The lines to copy run from the one containing "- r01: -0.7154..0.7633" to the end of the listing. Please write them out exactly, minus the pictures.

■ EXERCISE MATERIALS

------------------------------

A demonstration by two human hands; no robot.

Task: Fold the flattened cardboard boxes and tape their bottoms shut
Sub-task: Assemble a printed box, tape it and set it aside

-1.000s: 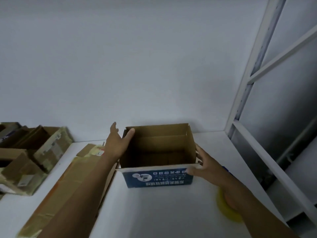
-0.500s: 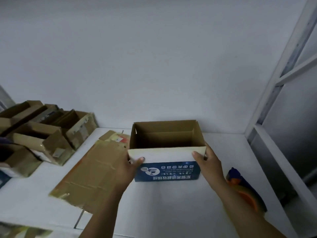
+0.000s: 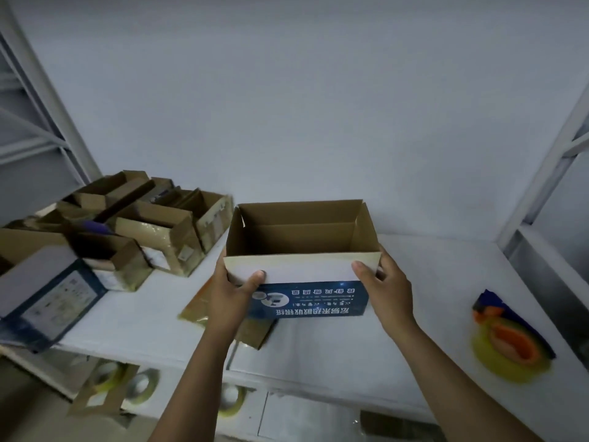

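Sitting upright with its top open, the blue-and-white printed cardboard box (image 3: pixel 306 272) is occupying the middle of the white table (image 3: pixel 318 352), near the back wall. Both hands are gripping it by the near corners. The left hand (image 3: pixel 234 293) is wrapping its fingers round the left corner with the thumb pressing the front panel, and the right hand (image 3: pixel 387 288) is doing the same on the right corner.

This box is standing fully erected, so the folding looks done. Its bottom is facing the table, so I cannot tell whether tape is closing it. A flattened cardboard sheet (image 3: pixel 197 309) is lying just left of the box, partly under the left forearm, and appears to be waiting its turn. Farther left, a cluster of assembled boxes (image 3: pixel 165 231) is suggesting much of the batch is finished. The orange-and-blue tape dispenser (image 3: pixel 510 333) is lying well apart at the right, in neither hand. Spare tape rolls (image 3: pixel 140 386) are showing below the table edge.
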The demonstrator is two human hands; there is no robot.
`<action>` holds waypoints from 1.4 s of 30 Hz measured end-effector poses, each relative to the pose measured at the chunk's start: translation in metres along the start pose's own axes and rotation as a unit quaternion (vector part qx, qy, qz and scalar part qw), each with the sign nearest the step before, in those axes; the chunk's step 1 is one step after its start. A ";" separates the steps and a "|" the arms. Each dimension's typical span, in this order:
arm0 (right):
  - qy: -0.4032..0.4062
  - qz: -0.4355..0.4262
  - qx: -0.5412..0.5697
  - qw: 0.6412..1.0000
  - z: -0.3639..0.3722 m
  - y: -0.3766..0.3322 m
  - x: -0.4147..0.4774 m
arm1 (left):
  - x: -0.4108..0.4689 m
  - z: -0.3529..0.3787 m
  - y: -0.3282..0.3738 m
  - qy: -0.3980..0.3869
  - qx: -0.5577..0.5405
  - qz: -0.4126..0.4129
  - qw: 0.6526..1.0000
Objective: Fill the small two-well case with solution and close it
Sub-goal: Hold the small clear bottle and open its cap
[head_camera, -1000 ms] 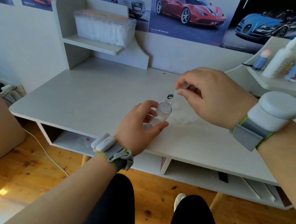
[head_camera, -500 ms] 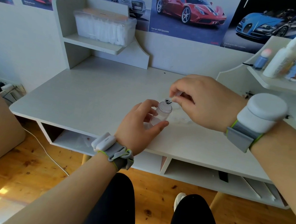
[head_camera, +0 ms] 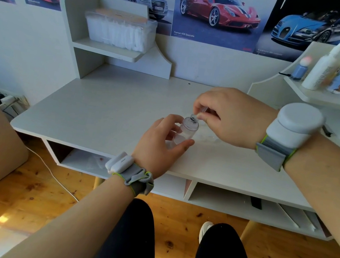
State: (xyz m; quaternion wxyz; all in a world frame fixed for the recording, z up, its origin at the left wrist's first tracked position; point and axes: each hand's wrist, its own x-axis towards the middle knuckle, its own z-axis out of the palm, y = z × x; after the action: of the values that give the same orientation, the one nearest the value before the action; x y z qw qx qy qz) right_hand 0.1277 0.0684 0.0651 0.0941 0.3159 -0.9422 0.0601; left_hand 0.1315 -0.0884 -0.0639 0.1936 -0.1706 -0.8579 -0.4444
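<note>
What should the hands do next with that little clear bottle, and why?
Probably press the small piece down into the bottle's mouth. The right hand pinches it right at the opening of the clear bottle, which the left hand holds tilted just above the desk.

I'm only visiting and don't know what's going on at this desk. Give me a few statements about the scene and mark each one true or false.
1. The left hand holds a small clear container just above the desk. True.
2. The right hand rests flat on the desk, away from the container. False: its fingertips pinch a small tool right at the container's top.
3. Both wrists wear grey strapped devices. True.
4. The white bottle stands on the desk beside the hands. False: it stands on the raised shelf at the right.
5. Car posters hang on the wall behind the desk. True.
</note>
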 end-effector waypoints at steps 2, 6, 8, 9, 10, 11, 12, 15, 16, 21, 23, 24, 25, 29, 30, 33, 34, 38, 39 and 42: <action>-0.008 0.001 -0.001 1.000 0.000 0.001 0.001 | 0.000 0.000 0.000 0.000 -0.002 0.001 1.000; -0.021 -0.001 -0.003 1.000 0.001 0.001 0.003 | 0.000 0.000 0.000 -0.002 -0.005 0.002 1.000; -0.027 -0.003 -0.003 1.000 0.001 0.001 0.003 | 0.000 0.000 0.000 -0.003 -0.003 0.001 1.000; -0.028 -0.004 -0.003 1.000 0.001 0.001 0.003 | 0.000 0.000 0.000 -0.003 -0.003 0.000 1.000; -0.028 -0.003 -0.002 1.000 0.001 0.001 0.003 | 0.000 0.000 0.000 -0.002 -0.004 0.000 1.000; -0.024 -0.001 -0.001 1.000 0.001 0.002 0.003 | 0.000 -0.001 0.000 -0.001 -0.005 0.000 1.000; -0.017 0.003 0.001 1.000 0.001 0.002 0.002 | 0.000 -0.001 0.001 -0.001 -0.006 0.000 1.000; 0.004 0.006 0.009 1.000 -0.001 0.004 0.002 | 0.000 -0.001 0.001 -0.002 -0.006 -0.001 1.000; 0.010 0.007 0.010 1.000 -0.001 0.005 0.001 | 0.000 -0.001 0.001 -0.003 -0.005 -0.001 1.000; 0.019 0.015 0.022 0.999 -0.005 0.007 0.001 | 0.000 -0.001 0.001 0.000 -0.004 -0.001 1.000; 0.022 0.017 0.022 0.999 -0.006 0.007 0.000 | 0.000 -0.001 0.001 0.000 -0.005 -0.001 1.000; 0.023 0.018 0.022 0.999 -0.006 0.008 -0.001 | 0.000 -0.001 0.001 0.000 -0.005 -0.001 1.000; 0.023 0.020 0.023 0.999 -0.006 0.008 -0.001 | 0.000 -0.001 0.000 -0.001 -0.006 -0.001 1.000; 0.024 0.021 0.022 0.999 -0.004 0.007 -0.002 | 0.000 -0.001 0.001 -0.001 -0.005 0.000 1.000; 0.021 0.017 0.018 0.999 -0.002 0.006 -0.002 | 0.000 -0.001 0.001 -0.001 -0.006 0.000 1.000; 0.003 0.007 0.011 1.000 0.003 0.001 -0.001 | 0.000 -0.001 0.000 0.000 -0.011 0.000 1.000; 0.001 0.006 0.012 1.000 0.004 0.000 -0.001 | 0.000 -0.001 0.000 0.000 -0.011 0.001 1.000; 0.008 0.007 0.013 1.000 -0.001 0.001 -0.003 | 0.000 0.000 0.000 0.000 -0.007 0.002 1.000; 0.012 0.007 0.014 1.000 -0.003 0.002 -0.003 | 0.000 0.000 0.000 0.001 -0.006 0.002 1.000; 0.016 0.003 0.012 1.000 -0.007 0.003 -0.004 | 0.000 0.000 0.000 0.005 -0.005 0.001 1.000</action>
State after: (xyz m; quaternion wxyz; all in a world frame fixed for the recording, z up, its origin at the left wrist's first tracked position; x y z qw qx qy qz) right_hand 0.1297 0.0744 0.0706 0.1050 0.3132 -0.9407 0.0769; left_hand 0.1311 -0.0882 -0.0640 0.1972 -0.1705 -0.8543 -0.4496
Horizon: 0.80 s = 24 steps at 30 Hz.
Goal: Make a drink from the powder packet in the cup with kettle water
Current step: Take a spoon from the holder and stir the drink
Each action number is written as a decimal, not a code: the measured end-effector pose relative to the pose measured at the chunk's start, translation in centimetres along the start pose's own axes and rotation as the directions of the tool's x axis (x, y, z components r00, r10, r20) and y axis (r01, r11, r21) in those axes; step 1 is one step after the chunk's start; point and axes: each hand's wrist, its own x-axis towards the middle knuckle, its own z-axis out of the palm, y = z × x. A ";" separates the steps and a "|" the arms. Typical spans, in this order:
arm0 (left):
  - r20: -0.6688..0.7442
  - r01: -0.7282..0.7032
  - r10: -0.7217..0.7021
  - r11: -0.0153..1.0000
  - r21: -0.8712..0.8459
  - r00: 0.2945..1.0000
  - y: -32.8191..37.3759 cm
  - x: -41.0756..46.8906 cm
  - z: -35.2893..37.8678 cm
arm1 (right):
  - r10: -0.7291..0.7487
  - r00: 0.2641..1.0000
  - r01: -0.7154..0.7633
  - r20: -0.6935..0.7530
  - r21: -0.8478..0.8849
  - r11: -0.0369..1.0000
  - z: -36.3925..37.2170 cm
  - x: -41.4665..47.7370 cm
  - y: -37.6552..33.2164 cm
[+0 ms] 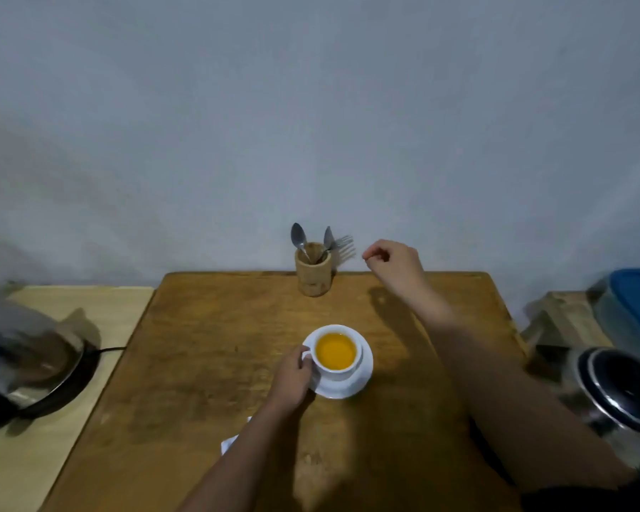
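A white cup full of orange liquid stands on a white saucer in the middle of the wooden table. My left hand grips the cup's handle on its left side. My right hand hovers at the back of the table, just right of a wooden holder with spoons and a fork; its fingers are curled and nothing shows in them. A white scrap, perhaps the packet, peeks out from under my left forearm. The kettle sits on its base at the far left.
The kettle stands on a lower pale side table with its cord trailing right. To the right of the table are a metal pot with a dark lid and a blue-lidded container. A grey wall runs behind the table.
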 end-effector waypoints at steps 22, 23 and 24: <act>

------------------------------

■ ANSWER FOR THE TASK
  - r01: -0.7154..0.7633
  - r20: -0.6935..0.7530
  - r21: -0.8478..0.8849
  - r11: -0.0369..1.0000
  - z: -36.3925..37.2170 cm
  - x: -41.4665..47.7370 cm
  - y: -37.6552..33.2164 cm
[+0 ms] 
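A white cup full of orange liquid stands on a white saucer in the middle of the wooden table. My left hand grips the cup's handle on its left side. My right hand hovers at the back of the table, just right of a wooden holder with spoons and a fork; its fingers are curled and nothing shows in them. A white scrap, perhaps the packet, peeks out from under my left forearm. The kettle sits on its base at the far left.
The kettle stands on a lower pale side table with its cord trailing right. To the right of the table are a metal pot with a dark lid and a blue-lidded container. A grey wall runs behind the table.
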 end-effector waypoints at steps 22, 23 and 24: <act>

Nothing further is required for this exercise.